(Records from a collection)
----
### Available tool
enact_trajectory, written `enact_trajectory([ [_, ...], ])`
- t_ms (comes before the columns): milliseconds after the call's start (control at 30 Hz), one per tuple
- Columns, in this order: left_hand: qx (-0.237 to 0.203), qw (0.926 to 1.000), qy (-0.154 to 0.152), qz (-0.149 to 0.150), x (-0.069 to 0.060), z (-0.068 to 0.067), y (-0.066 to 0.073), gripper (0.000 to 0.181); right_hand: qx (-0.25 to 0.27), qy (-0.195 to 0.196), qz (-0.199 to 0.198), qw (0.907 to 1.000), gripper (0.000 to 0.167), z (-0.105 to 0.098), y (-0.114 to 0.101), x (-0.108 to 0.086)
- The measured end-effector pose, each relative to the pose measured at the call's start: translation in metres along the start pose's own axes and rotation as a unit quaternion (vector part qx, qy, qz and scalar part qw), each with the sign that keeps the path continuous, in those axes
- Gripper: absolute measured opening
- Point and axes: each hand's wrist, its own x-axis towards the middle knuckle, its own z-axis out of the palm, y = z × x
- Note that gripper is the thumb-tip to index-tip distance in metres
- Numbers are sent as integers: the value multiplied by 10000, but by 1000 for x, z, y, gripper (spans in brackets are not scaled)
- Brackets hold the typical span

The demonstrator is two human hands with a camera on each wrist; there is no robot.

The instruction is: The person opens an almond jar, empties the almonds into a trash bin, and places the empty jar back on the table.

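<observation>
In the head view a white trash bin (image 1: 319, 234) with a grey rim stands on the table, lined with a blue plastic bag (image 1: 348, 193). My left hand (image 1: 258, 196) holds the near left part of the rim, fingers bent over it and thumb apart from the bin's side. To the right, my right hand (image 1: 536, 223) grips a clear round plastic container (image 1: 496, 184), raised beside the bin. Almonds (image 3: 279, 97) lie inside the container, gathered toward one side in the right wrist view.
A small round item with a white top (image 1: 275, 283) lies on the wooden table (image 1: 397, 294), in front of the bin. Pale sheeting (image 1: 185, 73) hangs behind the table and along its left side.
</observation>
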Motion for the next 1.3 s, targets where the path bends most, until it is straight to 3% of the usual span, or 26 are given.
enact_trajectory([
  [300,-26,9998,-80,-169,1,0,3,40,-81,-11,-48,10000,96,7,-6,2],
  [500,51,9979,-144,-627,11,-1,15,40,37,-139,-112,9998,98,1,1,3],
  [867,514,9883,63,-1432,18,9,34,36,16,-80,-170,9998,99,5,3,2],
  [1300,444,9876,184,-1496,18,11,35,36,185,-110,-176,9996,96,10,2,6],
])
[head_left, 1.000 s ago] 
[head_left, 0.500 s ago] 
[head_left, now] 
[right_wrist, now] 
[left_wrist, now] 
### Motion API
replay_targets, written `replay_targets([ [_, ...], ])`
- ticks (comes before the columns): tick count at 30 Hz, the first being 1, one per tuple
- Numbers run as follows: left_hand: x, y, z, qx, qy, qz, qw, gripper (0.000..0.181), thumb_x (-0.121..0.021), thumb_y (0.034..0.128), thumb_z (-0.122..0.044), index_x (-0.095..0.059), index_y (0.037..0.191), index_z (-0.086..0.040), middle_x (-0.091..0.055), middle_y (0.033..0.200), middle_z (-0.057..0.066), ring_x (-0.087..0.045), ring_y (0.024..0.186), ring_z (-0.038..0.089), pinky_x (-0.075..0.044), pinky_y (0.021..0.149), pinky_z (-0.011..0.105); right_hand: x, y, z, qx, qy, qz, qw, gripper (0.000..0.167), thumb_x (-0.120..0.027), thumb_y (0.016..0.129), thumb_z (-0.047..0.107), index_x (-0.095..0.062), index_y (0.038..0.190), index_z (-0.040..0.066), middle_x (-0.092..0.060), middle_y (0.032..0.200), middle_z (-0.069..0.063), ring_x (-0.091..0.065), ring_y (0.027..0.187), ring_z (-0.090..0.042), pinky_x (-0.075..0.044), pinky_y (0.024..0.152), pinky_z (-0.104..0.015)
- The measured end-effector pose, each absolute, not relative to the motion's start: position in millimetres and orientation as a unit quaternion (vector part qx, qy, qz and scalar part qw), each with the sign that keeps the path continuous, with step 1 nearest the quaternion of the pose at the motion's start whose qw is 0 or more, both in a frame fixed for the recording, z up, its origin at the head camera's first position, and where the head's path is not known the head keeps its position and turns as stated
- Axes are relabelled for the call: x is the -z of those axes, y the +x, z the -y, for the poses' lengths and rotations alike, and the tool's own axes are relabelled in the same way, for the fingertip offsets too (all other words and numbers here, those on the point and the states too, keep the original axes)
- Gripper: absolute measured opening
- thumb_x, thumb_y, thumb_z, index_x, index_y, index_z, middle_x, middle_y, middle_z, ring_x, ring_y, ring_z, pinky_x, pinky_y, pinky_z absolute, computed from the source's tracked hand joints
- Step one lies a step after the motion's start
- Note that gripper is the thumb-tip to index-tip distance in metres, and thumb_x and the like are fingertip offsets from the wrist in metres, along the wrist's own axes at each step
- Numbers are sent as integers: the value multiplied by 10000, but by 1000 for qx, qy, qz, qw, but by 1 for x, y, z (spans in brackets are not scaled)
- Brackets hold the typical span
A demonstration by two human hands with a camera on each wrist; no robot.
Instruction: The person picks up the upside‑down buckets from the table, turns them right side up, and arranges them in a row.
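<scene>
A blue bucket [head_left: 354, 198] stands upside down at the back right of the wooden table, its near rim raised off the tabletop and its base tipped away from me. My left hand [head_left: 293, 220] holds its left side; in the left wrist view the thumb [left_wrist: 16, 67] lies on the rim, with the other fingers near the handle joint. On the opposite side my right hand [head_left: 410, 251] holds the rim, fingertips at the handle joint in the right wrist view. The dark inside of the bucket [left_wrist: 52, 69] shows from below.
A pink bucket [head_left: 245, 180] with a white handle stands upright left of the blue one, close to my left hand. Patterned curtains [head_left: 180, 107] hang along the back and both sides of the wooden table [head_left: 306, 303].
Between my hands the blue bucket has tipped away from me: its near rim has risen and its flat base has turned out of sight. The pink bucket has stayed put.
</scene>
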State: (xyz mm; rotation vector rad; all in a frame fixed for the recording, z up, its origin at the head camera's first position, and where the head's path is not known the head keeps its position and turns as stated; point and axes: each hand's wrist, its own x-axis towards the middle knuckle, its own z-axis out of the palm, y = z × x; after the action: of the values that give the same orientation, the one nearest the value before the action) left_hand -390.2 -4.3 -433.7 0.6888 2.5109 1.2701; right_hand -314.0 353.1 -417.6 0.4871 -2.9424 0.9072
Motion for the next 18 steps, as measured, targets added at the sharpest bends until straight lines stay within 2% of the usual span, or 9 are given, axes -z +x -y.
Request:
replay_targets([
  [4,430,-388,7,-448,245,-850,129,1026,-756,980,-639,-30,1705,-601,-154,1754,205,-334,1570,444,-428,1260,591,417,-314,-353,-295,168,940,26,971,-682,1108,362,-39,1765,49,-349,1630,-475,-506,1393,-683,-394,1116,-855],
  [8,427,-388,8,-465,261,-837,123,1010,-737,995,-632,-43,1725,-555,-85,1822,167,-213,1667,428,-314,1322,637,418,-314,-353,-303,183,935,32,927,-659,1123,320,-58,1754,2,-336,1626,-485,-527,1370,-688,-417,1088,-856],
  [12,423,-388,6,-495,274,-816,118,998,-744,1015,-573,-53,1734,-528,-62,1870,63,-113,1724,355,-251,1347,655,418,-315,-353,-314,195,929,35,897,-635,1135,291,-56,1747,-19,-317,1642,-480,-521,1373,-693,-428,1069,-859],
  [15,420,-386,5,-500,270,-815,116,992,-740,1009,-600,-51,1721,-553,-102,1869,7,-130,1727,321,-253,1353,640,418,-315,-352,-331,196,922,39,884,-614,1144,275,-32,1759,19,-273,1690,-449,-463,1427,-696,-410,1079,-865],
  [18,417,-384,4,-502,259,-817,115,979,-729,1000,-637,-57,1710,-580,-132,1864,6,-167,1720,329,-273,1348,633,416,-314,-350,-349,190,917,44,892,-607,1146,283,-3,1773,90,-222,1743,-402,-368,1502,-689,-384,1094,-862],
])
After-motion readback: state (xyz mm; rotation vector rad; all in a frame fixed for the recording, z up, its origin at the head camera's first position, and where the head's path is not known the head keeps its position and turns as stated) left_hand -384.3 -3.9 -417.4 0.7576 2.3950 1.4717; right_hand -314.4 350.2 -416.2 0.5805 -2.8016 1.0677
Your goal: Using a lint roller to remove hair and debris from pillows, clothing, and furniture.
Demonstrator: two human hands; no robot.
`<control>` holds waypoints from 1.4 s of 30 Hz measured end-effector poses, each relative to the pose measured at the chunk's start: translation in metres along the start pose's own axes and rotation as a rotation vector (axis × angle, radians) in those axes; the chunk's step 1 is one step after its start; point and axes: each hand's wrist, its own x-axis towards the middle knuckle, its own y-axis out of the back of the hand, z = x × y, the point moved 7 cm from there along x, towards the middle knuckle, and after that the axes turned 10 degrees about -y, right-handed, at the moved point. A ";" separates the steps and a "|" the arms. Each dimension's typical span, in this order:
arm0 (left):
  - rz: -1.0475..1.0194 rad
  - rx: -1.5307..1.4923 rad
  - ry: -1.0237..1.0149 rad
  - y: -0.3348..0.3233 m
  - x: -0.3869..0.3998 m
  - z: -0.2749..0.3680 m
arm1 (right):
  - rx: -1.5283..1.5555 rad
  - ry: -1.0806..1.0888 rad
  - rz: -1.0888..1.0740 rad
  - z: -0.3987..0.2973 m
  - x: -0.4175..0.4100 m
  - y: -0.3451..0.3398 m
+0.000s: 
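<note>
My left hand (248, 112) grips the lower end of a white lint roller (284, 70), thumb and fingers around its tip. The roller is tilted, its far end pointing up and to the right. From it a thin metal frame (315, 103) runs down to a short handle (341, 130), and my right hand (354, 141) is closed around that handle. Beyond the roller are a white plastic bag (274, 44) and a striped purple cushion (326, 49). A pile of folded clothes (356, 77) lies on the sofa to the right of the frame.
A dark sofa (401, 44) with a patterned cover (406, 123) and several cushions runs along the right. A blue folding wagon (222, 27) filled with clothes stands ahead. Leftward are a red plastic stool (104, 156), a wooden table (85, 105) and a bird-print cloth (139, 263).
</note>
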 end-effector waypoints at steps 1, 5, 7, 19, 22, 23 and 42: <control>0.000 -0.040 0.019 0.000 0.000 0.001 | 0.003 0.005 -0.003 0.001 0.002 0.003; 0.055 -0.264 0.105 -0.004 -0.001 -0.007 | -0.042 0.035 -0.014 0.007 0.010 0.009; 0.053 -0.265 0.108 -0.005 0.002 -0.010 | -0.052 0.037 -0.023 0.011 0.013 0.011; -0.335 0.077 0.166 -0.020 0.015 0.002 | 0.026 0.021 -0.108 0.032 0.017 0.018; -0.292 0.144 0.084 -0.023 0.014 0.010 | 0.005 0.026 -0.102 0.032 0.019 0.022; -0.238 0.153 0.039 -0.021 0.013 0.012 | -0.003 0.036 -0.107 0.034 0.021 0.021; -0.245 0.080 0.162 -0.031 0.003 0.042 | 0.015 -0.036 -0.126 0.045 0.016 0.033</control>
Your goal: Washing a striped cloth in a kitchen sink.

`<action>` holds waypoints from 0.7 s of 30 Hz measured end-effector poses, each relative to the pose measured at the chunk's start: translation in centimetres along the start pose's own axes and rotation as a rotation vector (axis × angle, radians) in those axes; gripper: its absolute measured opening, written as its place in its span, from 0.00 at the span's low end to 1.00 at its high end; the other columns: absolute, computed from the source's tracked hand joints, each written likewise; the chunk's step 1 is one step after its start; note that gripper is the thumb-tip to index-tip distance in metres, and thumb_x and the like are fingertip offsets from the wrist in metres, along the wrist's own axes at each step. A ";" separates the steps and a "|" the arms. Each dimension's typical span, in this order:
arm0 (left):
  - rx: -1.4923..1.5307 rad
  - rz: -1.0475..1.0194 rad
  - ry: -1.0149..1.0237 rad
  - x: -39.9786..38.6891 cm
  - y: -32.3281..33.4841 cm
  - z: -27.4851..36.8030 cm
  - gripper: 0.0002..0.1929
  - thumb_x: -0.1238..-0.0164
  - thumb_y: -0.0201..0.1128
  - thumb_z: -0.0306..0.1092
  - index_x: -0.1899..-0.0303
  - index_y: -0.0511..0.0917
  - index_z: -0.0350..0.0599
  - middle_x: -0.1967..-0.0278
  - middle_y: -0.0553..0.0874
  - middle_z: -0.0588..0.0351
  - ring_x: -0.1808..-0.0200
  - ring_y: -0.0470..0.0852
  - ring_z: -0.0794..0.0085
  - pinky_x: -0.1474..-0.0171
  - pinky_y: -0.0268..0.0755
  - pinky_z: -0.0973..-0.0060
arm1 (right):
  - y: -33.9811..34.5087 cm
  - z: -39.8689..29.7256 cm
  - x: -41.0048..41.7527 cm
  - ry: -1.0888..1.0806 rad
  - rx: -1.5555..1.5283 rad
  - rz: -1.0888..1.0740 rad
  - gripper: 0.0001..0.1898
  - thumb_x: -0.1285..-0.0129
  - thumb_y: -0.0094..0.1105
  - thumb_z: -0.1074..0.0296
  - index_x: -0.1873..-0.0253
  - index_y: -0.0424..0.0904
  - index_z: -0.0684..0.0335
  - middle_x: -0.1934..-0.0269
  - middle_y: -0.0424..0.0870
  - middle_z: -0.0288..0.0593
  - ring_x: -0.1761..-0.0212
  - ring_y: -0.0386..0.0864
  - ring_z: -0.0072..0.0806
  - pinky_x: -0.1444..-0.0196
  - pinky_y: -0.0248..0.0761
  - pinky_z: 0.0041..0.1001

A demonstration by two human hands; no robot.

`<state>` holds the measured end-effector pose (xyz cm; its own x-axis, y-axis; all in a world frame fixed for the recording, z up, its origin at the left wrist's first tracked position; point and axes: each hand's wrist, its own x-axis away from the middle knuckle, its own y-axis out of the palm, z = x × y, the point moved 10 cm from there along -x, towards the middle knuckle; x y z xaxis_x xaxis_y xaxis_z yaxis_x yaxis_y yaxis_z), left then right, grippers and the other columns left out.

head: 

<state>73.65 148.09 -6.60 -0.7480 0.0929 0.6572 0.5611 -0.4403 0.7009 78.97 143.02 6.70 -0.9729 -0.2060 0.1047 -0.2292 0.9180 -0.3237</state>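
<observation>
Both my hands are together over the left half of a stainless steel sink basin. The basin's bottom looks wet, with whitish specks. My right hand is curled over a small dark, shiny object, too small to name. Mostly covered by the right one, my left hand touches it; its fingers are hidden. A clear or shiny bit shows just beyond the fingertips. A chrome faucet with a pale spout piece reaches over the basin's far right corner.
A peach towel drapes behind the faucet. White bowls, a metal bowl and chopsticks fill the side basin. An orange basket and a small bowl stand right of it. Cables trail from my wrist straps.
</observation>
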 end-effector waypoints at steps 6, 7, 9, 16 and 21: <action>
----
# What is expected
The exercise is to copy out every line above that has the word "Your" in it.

# Answer to this exercise
Your goal: Using a lint roller to remove hair and debris from pillows, clothing, and furniture.
Your goal: Washing a striped cloth in a kitchen sink.

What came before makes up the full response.